* [Task objective]: Copy nothing but the lines below running from the line containing "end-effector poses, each" through the line containing "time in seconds", both end lines included.

* [Source data]:
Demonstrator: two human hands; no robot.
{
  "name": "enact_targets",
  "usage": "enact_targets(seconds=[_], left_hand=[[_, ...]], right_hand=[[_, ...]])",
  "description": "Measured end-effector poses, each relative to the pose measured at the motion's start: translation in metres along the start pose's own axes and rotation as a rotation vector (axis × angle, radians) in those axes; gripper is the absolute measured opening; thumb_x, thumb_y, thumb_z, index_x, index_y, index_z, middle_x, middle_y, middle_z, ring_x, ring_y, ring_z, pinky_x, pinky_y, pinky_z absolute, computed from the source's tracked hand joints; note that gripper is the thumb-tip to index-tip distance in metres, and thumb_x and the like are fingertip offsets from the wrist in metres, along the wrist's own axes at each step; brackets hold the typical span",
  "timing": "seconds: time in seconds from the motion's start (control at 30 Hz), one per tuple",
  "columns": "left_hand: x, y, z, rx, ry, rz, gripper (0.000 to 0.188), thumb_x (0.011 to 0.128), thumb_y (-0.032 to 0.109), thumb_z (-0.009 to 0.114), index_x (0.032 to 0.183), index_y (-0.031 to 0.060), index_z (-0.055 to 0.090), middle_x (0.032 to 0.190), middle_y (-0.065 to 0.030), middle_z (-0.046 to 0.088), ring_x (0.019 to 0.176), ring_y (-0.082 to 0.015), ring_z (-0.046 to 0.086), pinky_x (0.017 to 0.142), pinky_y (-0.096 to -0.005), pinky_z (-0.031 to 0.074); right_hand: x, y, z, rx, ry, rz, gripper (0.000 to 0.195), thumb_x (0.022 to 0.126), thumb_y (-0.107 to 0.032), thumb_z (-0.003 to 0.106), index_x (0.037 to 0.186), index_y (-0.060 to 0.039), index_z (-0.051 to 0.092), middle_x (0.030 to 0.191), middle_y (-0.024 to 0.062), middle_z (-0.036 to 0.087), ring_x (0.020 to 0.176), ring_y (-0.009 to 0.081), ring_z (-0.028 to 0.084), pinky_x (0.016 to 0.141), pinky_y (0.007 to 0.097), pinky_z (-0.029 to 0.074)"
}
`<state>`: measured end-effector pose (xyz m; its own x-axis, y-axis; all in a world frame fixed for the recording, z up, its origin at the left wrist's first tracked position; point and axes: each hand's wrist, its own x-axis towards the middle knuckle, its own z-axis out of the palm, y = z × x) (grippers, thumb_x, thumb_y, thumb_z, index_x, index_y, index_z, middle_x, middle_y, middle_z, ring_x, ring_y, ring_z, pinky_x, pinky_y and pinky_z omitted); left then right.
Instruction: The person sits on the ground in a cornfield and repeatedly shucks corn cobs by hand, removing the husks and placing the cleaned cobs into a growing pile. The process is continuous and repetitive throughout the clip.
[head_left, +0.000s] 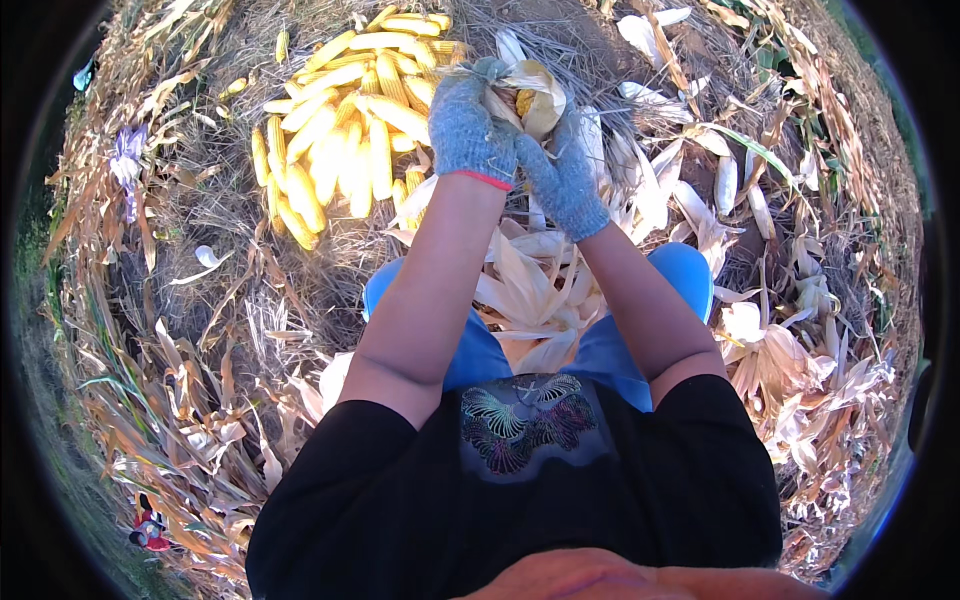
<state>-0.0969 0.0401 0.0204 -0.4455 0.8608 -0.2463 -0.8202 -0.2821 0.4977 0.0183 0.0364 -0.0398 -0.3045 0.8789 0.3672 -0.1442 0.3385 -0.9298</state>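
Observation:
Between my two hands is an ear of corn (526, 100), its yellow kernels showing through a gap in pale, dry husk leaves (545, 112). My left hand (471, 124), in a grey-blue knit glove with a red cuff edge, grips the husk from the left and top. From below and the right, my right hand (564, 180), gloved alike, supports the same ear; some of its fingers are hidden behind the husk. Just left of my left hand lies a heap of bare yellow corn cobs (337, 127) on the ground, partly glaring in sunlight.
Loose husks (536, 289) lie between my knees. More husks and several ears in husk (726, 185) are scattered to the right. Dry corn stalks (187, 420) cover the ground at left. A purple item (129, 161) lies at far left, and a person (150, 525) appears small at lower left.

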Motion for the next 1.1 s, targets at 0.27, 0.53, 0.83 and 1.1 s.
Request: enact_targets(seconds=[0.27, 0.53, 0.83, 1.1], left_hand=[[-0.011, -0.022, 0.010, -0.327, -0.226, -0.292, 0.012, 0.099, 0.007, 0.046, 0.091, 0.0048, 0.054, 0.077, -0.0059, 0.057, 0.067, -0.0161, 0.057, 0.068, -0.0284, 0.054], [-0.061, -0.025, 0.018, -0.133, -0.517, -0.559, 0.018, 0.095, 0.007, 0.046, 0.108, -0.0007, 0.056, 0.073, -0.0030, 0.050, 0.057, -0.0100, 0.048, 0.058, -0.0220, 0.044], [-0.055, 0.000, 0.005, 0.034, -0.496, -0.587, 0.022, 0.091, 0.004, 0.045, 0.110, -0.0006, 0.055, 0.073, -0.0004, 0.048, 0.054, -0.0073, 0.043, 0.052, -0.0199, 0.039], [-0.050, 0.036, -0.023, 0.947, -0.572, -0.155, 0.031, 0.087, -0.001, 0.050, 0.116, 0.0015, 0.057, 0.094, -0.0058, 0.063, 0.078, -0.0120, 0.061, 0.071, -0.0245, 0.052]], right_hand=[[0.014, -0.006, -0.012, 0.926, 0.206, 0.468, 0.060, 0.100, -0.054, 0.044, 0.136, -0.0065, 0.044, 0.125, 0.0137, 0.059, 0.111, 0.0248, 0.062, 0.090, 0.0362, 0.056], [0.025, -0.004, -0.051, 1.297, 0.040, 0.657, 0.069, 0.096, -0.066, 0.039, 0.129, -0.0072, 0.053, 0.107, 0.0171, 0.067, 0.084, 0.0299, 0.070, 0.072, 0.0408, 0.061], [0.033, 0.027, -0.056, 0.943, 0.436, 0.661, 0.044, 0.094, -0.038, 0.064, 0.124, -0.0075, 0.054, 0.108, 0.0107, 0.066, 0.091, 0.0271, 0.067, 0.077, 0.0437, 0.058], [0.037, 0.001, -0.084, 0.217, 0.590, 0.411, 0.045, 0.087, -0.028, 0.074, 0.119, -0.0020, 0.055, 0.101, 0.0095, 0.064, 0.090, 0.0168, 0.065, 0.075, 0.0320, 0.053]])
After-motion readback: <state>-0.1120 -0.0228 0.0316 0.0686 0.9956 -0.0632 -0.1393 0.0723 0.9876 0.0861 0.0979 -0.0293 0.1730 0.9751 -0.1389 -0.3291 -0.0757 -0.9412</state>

* [Answer for this exercise]:
  "description": "Measured end-effector poses, each relative to the pose measured at the motion's start: translation in metres along the start pose's own axes and rotation as a rotation vector (axis × angle, radians) in those axes; gripper is the absolute measured opening; thumb_x, thumb_y, thumb_z, index_x, index_y, index_z, middle_x, middle_y, middle_z, ring_x, ring_y, ring_z, pinky_x, pinky_y, pinky_z absolute, computed from the source's tracked hand joints; note that gripper is the thumb-tip to index-tip distance in metres, and thumb_x and the like are fingertip offsets from the wrist in metres, along the wrist's own axes at each step; brackets hold the typical span",
  "timing": "seconds: time in seconds from the motion's start (control at 30 Hz), one per tuple",

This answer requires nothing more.